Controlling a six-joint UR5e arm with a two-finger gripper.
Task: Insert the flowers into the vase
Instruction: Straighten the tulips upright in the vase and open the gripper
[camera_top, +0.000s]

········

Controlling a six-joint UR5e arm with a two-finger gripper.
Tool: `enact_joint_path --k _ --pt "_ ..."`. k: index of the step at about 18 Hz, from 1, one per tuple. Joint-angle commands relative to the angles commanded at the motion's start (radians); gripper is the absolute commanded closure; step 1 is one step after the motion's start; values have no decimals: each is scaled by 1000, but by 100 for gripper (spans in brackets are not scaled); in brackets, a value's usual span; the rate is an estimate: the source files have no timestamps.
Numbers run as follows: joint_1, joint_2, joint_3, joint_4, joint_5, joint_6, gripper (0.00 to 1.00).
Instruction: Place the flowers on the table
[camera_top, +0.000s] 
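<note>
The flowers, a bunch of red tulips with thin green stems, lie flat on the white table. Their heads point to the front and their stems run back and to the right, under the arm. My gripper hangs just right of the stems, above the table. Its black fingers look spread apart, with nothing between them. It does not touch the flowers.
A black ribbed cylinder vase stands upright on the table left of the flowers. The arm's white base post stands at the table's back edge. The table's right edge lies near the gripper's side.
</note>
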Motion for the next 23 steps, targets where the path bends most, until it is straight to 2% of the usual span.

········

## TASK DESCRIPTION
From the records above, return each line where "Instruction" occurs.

## RESPONSE TO THIS EXERCISE
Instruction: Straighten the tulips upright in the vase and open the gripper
Instruction: Place the flowers on the table

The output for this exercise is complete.